*EXERCISE PROMPT:* Look through the lines below and extract each one that contains "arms".

PROVIDED MATERIAL Block Start

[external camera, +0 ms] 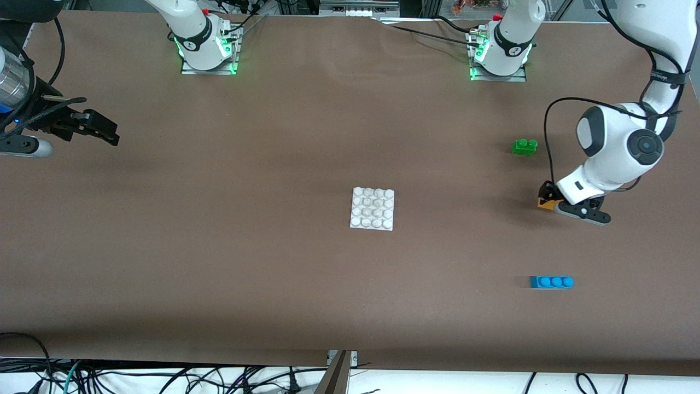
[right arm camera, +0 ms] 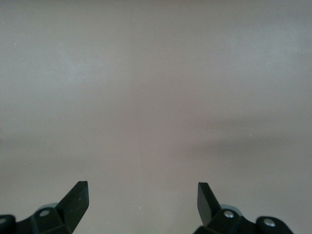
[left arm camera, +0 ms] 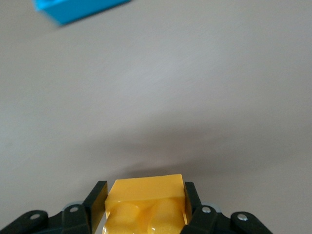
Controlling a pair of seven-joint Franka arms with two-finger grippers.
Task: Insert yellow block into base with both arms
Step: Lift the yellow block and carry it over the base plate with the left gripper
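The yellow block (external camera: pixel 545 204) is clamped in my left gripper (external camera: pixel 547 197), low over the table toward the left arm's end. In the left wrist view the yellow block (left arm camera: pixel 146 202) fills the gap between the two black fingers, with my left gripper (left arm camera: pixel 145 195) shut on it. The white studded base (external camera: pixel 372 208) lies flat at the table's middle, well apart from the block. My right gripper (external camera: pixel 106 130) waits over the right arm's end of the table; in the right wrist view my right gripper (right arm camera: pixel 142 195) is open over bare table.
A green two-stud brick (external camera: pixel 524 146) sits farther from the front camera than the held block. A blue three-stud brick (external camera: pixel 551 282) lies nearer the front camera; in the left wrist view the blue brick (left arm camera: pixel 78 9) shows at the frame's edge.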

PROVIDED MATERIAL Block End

*TASK SOLUTION:*
Controlling a pair of seven-joint Franka arms with two-finger grippers.
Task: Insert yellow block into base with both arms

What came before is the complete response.